Wichtig ist, dass der Oberste Gerichtshof bereits mit der Prüfung der Wahlproteste begonnen hat. Bis Montagnachmittag hatte er 22 davon behandelt, darunter 17, die er unbearbeitet ließ, und vier weitere, die er zur gemeinsamen Prüfung zusammenlegte. In einem dieser Fälle ordnete der Oberste Gerichtshof an, dass die Bezirksgerichte im Rahmen der sogenannten Prozesskostenhilfe eine Überprüfung und Neuauszählung der Stimmzettel in 13 Bezirkswahlkommissionen durchführen. In diesem Fall ist der Protest aufgrund der noch ausstehenden Informationen der Bezirksgerichte noch nicht entschieden.
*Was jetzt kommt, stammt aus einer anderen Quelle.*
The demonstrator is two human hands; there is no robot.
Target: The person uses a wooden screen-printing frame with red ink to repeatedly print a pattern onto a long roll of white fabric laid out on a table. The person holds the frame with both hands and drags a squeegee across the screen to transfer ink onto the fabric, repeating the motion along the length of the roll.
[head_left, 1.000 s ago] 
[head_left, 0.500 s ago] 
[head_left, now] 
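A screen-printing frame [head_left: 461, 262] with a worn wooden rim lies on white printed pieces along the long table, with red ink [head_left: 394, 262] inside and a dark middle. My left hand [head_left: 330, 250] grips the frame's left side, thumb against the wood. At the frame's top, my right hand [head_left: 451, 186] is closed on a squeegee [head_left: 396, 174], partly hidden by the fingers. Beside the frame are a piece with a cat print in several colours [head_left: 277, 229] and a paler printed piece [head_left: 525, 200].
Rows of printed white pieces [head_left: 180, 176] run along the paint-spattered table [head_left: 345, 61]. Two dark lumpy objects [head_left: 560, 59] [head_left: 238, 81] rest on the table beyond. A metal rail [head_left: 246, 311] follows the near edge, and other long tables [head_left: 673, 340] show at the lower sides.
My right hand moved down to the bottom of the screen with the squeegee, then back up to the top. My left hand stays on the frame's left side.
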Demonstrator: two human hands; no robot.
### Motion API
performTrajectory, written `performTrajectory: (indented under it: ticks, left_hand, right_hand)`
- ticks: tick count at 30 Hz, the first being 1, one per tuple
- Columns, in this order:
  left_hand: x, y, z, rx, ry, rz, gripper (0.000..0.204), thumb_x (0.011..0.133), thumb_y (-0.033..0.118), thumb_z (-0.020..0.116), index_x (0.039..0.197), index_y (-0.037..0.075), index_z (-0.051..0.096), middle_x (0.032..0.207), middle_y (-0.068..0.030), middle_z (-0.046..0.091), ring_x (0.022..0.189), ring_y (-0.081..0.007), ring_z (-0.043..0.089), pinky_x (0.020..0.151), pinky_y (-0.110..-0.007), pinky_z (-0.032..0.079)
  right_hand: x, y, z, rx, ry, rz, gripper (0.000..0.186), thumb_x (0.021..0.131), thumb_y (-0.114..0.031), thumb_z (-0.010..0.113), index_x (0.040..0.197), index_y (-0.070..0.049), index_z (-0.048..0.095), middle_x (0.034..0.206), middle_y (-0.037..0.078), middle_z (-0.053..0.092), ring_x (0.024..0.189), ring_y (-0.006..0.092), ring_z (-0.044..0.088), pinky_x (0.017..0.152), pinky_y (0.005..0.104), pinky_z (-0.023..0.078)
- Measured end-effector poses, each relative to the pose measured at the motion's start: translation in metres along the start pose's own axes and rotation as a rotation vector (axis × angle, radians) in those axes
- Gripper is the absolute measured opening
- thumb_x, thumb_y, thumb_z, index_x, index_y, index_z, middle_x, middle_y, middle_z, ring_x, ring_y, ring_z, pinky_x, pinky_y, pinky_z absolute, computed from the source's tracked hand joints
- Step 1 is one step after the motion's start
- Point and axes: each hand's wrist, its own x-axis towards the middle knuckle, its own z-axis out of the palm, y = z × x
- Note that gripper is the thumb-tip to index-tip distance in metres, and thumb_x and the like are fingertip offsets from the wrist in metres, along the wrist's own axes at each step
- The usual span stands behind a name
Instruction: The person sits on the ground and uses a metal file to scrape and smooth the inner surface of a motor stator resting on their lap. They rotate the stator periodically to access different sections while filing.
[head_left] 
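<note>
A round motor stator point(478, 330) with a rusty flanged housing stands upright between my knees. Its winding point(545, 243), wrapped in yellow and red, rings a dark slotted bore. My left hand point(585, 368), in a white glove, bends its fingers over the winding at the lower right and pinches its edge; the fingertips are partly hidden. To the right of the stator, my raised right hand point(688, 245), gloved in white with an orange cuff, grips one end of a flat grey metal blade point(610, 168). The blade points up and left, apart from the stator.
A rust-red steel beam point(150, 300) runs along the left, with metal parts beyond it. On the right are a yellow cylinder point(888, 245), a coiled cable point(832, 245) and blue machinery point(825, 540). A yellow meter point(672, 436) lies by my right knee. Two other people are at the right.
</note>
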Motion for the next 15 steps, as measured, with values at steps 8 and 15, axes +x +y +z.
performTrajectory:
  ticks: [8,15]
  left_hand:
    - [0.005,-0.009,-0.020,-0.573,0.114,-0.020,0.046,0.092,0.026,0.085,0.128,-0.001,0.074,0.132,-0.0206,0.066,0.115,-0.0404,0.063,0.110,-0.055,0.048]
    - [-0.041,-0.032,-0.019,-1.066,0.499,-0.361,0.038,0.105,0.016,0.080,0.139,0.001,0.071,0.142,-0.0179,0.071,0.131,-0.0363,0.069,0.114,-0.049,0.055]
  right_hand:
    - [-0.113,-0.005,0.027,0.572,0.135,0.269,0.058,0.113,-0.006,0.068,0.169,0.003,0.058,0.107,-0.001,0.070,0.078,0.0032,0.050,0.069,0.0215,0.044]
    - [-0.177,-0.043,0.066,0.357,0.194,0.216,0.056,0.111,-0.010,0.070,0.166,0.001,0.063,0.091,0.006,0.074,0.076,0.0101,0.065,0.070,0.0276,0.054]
Bei der Prüfung eines Protests kann der Oberste Gerichtshof diesen unberücksichtigt lassen, wenn beispielsweise das Dokument den formalen Anforderungen nicht entspricht, das Verfahren einstellen oder die Vorwürfe für berechtigt halten. Im letzteren Fall muss das Gericht auch die Auswirkungen der festgestellten Verstöße auf das Wahlergebnis prüfen. Der Oberste Gerichtshof hat ab Bekanntgabe des Wahlergebnisses 30 Tage Zeit, die Proteste zu prüfen. Das bedeutet, dass alle Wahlproteste bis zum 2. Juli geprüft werden müssen. Dies ist auch die Frist für die Verabschiedung einer Resolution über die Gültigkeit der Präsidentschaftswahlen. Diese Aufgabe obliegt ebenfalls der Außerordentlichen Kontrollkammer des Obersten Gerichtshofs. Eine positive Entscheidung in dieser Angelegenheit ebnet den Weg für die Vereidigung des neuen Präsidenten.